A couple of years ago a girlfriend said to me over a Pint, “You know what I’d like you to write about next?”
“No.” I sipped my beer, wiped the froth from my lips.
“God,” she announced.
God is a painting by Julian Hooper that I recently fell in love with. I like art made from words, I like alphabet friezes, I dig art that talks back, even when it is just David Shrigley, pulling my chain again with another one of his hipster doodles. Shrigley makes stationery for art gallery pilgrims to annotate. But God is more important than that. It is a black and white painting like a large—inverse—scrabble tile for the capital letter G. The background is black, the G forms the profile of an unlikely face, the little o and the little d, are God’s eyes. God has a moustache, perhaps. God has a lot of panache. Hooper’s God is a little bit funny, and God knows we—I—need a laugh.
I’m into all of Julian Hooper’s typography of images. His paintings often appear designer and chic in their black and white outfits, his letters and numbers morph into faces, symbols, signs, and then morph back. The titles too! Absent-Minded Professor, Self-referencing Alphabet, Precocious Alphabet—I swoon. The alphabet is a wonderful elastic format and teaching tool and I do adore the way Hooper takes it to task, bending letters like iron. He pulls out new compositions like rabbits’ from a magician’s black hat. Confounding!

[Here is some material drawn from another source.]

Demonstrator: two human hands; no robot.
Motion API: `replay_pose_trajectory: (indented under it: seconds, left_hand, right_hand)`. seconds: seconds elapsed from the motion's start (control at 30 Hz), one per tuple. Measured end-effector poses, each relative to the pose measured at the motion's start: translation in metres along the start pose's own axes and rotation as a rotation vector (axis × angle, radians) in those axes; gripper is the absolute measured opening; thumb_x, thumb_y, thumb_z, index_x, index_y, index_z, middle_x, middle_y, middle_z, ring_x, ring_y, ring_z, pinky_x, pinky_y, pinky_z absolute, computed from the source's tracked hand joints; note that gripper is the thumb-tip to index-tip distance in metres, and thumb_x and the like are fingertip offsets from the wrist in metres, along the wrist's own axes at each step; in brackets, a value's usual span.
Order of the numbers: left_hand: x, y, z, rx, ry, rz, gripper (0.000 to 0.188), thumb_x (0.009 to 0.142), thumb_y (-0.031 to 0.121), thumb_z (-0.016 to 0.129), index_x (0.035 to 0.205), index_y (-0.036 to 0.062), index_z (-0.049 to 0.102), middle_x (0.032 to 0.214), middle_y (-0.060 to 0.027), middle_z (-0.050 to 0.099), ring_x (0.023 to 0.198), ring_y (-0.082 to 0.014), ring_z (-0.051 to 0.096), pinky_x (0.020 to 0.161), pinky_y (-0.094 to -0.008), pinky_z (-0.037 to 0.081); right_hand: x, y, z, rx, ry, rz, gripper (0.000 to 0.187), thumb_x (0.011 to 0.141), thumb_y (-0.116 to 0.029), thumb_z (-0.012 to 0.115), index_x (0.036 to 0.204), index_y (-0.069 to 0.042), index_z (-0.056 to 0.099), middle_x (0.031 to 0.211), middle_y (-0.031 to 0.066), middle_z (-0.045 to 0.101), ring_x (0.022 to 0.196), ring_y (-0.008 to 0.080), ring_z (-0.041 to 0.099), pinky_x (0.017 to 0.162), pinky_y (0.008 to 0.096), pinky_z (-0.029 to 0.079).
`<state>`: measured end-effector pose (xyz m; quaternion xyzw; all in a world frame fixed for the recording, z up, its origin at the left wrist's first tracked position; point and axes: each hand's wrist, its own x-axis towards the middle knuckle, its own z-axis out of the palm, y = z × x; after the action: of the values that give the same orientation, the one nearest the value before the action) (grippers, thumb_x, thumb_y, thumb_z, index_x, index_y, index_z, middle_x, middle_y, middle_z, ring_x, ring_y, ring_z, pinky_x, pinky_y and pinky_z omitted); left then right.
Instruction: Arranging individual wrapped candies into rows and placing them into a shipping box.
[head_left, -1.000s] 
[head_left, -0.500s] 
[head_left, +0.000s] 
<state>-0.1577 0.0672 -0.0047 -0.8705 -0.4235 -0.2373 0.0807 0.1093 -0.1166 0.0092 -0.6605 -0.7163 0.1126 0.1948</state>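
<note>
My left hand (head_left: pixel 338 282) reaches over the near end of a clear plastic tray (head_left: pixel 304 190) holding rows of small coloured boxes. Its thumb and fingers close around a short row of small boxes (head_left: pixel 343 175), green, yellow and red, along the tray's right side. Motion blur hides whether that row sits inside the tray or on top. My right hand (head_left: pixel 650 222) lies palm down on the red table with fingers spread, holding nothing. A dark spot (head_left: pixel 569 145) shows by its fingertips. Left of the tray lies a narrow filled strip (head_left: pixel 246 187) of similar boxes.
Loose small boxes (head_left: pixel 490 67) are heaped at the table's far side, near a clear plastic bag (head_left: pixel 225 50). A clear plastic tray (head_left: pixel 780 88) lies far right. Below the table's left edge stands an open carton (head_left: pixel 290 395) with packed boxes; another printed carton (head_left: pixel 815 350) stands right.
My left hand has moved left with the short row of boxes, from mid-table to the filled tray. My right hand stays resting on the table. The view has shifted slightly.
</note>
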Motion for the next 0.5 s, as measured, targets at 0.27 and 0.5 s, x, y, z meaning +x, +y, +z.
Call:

But God is my favourite. What does God look like? Hooper reminds me, I have no idea. “In the beginning was the word and the word was with God.” I wanted to talk about this painting today on Kim Hill. (It is in the picture gallery.) I was really discussing art in churches, but Hooper’s God was the Joker card up my sleeve. I ran out of time and didn’t get to play it. Instead, Kim and I talked about it off air. God looks befuddled, Kim said and we laughed. She noticed the moustache, not me.
When I think about God, I think about my mother who believed in HIM. Will you pray for me, I’d ask Mum, when she was still alive, because I don’t believe in God, but it never hurts to get back up from one who does. Especially if it’s your Mum. After Mum died, I cleared out her last bedroom. Sorted through all her boxes, her clothes and bric-a-brac, a lovely little stone church that I sent packing to the op shop with a pair of ceramic ballet shoes that allegedly my Mum loved—why, she never did ballet?—and I found a tiny sliver of a book with a broken spine, called, My God by Mel Calman. My God is funny and sweet—Calman was a Jewish cartoonist, and the book is, “a look at the day-to-day difficulties of being God.” What a managerial role, right? On the cover, God is sitting on a cloud reading the bible. Inside the pages, God worries he has left a volcano on somewhere, and quibbles with the devil. “Being omnipotent isn’t all it’s cracked up to be,” God muses.
Mum was my hotline to God and in that little book, I hear her voice, her humour. I see it when I look at Hooper’s painting God too. The face of mirth, divine. My mother, my god!